| TASK PROMPT |
Copy the data that follows, character for character, minus the pictures.

***

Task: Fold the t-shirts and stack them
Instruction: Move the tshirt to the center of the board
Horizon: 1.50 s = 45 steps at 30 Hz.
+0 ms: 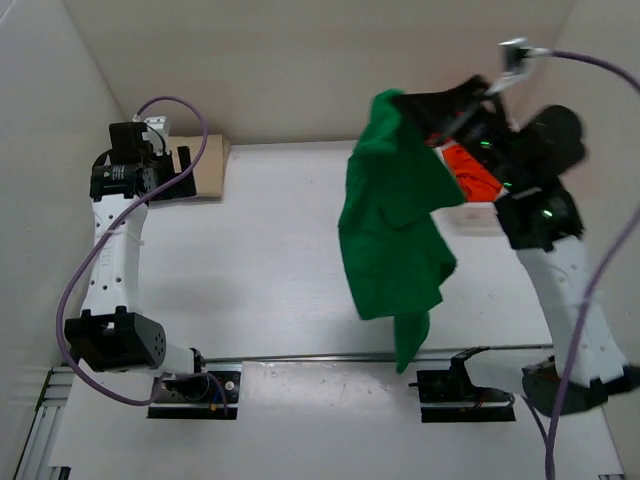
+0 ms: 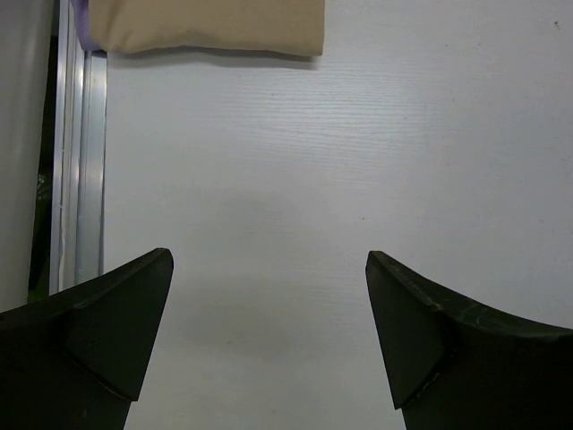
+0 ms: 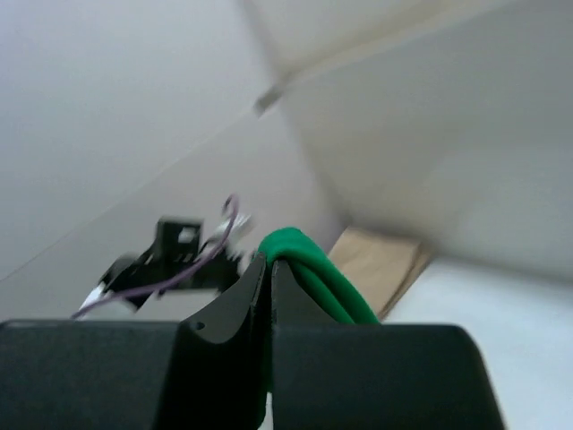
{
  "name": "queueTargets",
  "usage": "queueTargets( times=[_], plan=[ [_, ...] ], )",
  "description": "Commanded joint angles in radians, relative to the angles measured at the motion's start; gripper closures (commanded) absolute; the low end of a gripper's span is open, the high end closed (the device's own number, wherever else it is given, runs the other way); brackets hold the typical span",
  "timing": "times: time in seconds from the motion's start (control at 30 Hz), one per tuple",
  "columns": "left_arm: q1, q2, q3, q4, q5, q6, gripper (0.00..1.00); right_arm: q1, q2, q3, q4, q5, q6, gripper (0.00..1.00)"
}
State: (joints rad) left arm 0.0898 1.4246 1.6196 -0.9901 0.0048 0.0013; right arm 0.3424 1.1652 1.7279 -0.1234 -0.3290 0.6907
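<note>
Green shirt point(image 1: 390, 230) hangs in mid-air over the right half of the table point(image 1: 250, 280). The right gripper point(image 1: 405, 98) pinches it at its top edge, jaws pressed together on a bunched fold. The cloth drapes long, crumpled and unfolded, narrowing to a tail at the bottom. Behind it the orange shirt point(image 1: 470, 170) lies rumpled beside the right arm. The tan shirt point(image 1: 205, 165) sits folded flat at the far left corner, just ahead of the left gripper point(image 2: 269, 305), whose fingers are spread wide and hold nothing.
</note>
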Motion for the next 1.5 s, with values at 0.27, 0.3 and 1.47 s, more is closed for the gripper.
queueTargets(
  times=[0.27, 0.3, 1.47],
  plan=[
    [0.034, -0.007, -0.026, -0.030, -0.019, -0.001, 0.00, 0.127, 0.505, 0.064, -0.468, 0.263, 0.260, 0.46],
    [0.034, -0.007, -0.026, -0.041, -0.006, -0.001, 0.00, 0.065, 0.580, 0.064, -0.517, 0.233, 0.232, 0.43],
    [-0.338, 0.658, -0.108, 0.103, -0.229, -0.001, 0.90, 0.506, 0.722, -0.533, -0.480, 0.070, -0.449, 1.00]
  ],
)
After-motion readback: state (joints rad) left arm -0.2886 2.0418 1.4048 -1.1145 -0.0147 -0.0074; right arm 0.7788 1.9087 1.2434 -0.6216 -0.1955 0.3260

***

| OUTPUT FOR THIS EXERCISE |
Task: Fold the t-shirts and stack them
Instruction: Move the tshirt to the center of the board
Horizon: 1.50 s = 45 steps at 30 Hz.
+0 ms: 
+0 ms: 
+0 ms: 
{
  "name": "queueTargets",
  "usage": "queueTargets( times=[_], plan=[ [_, ...] ], )",
  "description": "Commanded joint angles in radians, relative to the angles measured at the motion's start; gripper closures (commanded) absolute; the low end of a gripper's span is open, the high end closed (the device's own number, wherever else it is given, runs the other way); brackets hold the typical span",
  "timing": "times: time in seconds from the motion's start (control at 30 Hz), one per tuple",
  "columns": "left_arm: q1, q2, q3, q4, q5, q6, gripper (0.00..1.00); right_arm: q1, q2, q3, q4, q5, q6, gripper (0.00..1.00)"
}
State: (joints rad) left arm 0.0898 1.4246 1.6196 -0.9901 0.0048 0.0013; right arm 0.3424 1.1652 1.7279 -0.1234 -0.3290 0.6907
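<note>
Green shirt point(image 1: 390, 230) hangs in mid-air over the right half of the table point(image 1: 250, 280). The right gripper point(image 1: 405, 98) pinches it at its top edge, jaws pressed together on a bunched fold. The cloth drapes long, crumpled and unfolded, narrowing to a tail at the bottom. Behind it the orange shirt point(image 1: 470, 170) lies rumpled beside the right arm. The tan shirt point(image 1: 205, 165) sits folded flat at the far left corner, just ahead of the left gripper point(image 2: 269, 305), whose fingers are spread wide and hold nothing.
</note>
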Motion for the next 1.5 s, with values at 0.27, 0.3 and 1.47 s, more is closed for the gripper.
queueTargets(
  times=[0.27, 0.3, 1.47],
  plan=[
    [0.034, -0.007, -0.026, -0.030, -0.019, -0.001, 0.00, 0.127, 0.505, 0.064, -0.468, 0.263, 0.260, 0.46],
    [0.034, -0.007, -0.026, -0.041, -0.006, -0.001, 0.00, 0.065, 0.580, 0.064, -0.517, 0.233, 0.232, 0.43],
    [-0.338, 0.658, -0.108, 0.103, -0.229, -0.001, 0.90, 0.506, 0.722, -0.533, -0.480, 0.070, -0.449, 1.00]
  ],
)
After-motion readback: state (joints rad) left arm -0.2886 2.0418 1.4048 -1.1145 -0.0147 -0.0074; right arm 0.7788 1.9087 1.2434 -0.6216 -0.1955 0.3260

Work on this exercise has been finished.